Frank waited until the man’s hand had closed around the butt of the revolver before he drew and fired in one smooth motion that was almost too fast for the eye to see. The Peacemaker bucked against his palm as it drove its leaden messenger of death deep into the man’s chest. The impact threw him back against the partition between booths. He bounced off and let go of his half-drawn gun. It slipped out of the holster and thudded to the floor. The mortally wounded man pressed a hand to his chest. Blood welled between his fingers, but not much. His heart had already been stilled by Frank’s bullet.
“Simon!” the man croaked. Then he fell to his knees and pitched forward on his face. His legs kicked a couple of times before he lay still.
The man with the knife hadn’t moved. His name was Simon, Frank guessed. He stared at Frank, who still held the Colt level and steady, for a few seconds before he asked, “Who in blazes are you, mister? I never saw a draw like that before.”
“Name’s Frank Morgan.”
“The Drifter?”
“Some call me that,” Frank admitted.
Simon Callahan swallowed hard. “I ain’t gonna draw on you, Morgan. I wouldn’t have a chance. No more than my brother Jud did.”
“Put the knife away and let that man up, and there won’t be a need for any more shooting.”
“Yeah. Yeah, sure.” Callahan took a step back away from the table. He slid the bowie into a beaded sheath on his left hip. “You didn’t have to kill him. He wasn’t near as fast as you.”
“Fast enough so that there was no time to get fancy,” Frank said. He motioned with the barrel of the Peacemaker. “Take his body and get out.”
Callahan bent to hoist his brother’s limp form. He got his arms under his brother’s arms from behind and began dragging the corpse toward the lobby of the hotel. Jud’s boot heels made scraping sounds on the floor.
“This ain’t over,” Simon Callahan said. “I ain’t about to forget this, Morgan.”
“Your choice,” Frank said. “But the smart thing to do would be to bury your brother and ride on out of El Paso.”
Simon’s face contorted in a grimace of hatred. “Reckon I have a hard time doin’ what’s good for me too.”

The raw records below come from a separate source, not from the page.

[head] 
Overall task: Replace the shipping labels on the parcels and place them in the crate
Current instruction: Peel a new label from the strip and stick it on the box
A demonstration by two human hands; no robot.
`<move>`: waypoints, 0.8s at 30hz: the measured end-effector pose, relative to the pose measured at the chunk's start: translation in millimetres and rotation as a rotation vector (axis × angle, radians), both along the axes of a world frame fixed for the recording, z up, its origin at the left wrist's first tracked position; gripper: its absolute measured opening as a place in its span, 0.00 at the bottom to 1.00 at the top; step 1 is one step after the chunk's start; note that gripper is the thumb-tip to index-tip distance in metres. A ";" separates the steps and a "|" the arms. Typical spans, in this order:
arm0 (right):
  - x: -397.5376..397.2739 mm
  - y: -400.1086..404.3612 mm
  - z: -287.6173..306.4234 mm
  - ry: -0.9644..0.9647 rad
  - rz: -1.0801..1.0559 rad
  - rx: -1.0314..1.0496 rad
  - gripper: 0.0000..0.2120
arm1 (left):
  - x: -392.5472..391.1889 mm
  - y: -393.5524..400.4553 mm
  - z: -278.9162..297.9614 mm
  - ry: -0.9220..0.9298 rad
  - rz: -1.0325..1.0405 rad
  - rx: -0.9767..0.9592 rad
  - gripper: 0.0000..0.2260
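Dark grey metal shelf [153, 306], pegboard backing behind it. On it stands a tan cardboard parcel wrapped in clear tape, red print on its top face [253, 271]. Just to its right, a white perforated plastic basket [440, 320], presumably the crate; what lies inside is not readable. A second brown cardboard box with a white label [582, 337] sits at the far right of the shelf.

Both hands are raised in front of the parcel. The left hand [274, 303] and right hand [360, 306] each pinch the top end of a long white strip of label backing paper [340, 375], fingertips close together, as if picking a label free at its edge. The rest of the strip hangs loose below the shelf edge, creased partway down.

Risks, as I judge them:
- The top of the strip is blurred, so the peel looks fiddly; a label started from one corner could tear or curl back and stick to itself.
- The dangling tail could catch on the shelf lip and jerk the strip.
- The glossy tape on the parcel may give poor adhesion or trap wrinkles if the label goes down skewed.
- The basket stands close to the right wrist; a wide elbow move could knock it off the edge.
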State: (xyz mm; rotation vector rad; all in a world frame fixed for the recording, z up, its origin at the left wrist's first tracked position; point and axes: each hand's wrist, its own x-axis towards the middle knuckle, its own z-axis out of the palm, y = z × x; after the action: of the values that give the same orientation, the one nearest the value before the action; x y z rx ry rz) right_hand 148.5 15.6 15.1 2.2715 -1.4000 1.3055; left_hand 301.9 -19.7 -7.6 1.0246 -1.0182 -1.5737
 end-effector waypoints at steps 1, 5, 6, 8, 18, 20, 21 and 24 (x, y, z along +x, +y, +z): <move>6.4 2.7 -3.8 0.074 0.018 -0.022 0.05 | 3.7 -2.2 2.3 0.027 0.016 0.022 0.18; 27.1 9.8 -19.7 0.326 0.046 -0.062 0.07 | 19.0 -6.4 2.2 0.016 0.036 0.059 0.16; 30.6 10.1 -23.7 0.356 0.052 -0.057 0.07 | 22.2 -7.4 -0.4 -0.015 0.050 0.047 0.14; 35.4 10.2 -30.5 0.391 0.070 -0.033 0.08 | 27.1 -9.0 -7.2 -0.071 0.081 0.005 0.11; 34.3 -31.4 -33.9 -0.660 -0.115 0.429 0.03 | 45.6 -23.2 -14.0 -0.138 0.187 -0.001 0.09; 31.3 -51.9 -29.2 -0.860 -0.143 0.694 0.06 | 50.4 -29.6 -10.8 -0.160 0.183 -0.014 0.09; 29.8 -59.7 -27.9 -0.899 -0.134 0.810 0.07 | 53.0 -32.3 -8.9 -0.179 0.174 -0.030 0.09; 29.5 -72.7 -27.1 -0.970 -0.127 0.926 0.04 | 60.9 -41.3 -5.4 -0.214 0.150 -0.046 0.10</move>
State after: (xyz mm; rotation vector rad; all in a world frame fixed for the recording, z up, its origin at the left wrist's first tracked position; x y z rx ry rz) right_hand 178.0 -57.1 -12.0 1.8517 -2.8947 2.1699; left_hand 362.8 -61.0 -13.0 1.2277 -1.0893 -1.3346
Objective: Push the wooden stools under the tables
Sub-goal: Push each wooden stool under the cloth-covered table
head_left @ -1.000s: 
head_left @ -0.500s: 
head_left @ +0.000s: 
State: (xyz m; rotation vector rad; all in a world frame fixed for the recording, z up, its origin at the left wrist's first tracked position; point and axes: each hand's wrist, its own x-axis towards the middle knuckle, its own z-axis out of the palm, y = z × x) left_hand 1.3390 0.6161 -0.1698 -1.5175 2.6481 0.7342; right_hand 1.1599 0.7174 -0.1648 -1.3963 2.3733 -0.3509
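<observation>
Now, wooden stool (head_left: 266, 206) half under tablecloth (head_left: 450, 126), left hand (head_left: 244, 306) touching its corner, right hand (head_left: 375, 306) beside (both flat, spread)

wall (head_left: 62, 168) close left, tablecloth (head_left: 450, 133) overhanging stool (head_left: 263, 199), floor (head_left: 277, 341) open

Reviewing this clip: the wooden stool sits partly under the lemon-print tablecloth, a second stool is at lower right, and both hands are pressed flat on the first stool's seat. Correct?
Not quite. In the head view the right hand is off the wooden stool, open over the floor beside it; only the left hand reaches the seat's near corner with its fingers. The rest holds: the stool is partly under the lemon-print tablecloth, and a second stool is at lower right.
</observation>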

With that, he dragged his brother’s body out of the Grand Central Hotel, past the horrified gaze of the desk clerk and a couple of other people who had come into the lobby.
Frank holstered his gun and turned toward the man who had been the object of the Callahan brothers’ cruelty. He had straightened up and was trying to pull his clothes back into a semblance of order. He was thin and well dressed, from the look of him a gambler maybe. El Paso had plenty of them.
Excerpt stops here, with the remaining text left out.